» **What you will do**: Only the count should appear in your answer: how many lines of the data below contain the word "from"?
::: Given records :::
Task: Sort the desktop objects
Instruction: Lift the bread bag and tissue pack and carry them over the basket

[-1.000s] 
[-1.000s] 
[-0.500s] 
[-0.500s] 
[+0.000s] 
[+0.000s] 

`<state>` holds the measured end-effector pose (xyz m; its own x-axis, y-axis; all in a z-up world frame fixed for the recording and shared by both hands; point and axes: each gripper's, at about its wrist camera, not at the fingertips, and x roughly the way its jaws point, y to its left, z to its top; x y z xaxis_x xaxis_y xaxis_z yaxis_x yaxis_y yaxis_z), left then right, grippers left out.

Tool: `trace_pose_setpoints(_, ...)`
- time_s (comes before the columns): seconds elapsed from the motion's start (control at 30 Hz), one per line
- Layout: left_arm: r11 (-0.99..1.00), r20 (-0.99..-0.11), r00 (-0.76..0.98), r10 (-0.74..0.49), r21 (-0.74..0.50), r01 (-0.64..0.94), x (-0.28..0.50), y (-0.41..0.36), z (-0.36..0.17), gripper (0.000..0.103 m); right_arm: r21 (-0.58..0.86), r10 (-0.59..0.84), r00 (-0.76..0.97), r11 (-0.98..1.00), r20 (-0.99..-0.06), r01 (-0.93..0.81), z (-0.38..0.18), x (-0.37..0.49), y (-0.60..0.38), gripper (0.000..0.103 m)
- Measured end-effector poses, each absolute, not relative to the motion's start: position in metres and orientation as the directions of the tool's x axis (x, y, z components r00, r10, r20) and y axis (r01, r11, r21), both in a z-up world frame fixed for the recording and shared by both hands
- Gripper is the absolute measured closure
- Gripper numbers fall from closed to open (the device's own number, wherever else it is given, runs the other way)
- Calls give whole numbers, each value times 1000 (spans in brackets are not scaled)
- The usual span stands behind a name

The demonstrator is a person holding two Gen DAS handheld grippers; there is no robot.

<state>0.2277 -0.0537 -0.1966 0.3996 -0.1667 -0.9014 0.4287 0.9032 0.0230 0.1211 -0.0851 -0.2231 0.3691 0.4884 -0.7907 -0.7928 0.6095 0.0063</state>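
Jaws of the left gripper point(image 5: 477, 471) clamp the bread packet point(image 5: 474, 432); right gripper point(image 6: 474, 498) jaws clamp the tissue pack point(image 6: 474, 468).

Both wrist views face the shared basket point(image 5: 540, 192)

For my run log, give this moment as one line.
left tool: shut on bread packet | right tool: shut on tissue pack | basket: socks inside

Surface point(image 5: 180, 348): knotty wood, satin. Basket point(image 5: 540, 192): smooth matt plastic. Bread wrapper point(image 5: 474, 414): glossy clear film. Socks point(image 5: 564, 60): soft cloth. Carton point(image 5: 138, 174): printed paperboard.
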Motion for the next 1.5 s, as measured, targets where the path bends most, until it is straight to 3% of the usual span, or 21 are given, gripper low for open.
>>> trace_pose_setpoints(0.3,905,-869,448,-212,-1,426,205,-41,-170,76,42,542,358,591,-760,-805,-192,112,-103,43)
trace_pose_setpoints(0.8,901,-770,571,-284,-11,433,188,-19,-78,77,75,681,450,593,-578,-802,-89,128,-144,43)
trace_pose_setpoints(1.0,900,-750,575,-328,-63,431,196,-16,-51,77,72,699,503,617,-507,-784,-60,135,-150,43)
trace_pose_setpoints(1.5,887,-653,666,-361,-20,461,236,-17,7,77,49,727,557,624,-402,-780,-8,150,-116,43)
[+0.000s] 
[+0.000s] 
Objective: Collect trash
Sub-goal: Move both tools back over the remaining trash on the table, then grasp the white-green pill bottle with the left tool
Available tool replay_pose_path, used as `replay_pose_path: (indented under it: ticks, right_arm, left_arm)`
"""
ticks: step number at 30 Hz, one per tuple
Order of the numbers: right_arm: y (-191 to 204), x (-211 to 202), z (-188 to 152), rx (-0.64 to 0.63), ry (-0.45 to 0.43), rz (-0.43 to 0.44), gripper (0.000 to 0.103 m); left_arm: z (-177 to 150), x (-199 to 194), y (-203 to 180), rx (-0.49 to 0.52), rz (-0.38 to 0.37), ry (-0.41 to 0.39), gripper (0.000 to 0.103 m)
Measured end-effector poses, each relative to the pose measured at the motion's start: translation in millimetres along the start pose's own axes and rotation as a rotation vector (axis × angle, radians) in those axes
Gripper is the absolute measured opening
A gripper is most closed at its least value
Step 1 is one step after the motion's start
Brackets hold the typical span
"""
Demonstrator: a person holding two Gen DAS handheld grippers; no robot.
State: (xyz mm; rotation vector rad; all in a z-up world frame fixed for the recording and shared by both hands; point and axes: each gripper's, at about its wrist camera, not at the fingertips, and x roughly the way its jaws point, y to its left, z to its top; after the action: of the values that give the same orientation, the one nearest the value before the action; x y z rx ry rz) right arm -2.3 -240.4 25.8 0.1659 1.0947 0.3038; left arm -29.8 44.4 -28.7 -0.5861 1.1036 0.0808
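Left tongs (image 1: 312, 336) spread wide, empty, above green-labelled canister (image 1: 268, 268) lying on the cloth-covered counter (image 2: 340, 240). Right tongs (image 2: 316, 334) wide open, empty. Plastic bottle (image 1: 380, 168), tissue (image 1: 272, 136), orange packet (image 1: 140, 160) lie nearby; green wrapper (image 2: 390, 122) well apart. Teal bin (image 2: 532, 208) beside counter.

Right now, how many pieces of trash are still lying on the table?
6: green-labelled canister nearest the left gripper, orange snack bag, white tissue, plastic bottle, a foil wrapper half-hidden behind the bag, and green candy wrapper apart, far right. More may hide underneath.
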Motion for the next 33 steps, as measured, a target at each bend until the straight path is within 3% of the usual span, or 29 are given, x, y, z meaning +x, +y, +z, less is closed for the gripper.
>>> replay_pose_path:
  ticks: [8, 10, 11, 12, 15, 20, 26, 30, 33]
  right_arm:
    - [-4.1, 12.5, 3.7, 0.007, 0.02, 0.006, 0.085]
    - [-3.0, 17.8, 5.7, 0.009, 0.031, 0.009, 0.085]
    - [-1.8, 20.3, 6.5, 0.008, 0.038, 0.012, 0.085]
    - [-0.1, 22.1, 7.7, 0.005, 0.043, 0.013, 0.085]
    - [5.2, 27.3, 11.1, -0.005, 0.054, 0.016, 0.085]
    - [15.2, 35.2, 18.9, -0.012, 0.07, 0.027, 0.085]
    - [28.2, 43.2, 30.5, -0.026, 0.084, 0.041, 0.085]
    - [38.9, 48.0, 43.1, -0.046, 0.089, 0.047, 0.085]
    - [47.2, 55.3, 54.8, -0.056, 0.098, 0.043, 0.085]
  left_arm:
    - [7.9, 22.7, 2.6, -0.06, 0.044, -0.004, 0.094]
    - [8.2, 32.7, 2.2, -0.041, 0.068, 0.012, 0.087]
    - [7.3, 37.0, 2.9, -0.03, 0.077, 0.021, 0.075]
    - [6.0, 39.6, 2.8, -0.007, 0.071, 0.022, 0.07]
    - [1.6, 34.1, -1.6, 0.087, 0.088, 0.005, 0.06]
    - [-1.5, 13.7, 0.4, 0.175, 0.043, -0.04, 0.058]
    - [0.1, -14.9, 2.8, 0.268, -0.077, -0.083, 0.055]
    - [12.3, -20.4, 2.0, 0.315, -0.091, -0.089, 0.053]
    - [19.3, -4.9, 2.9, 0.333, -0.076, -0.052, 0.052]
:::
» **Answer to the problem**: 2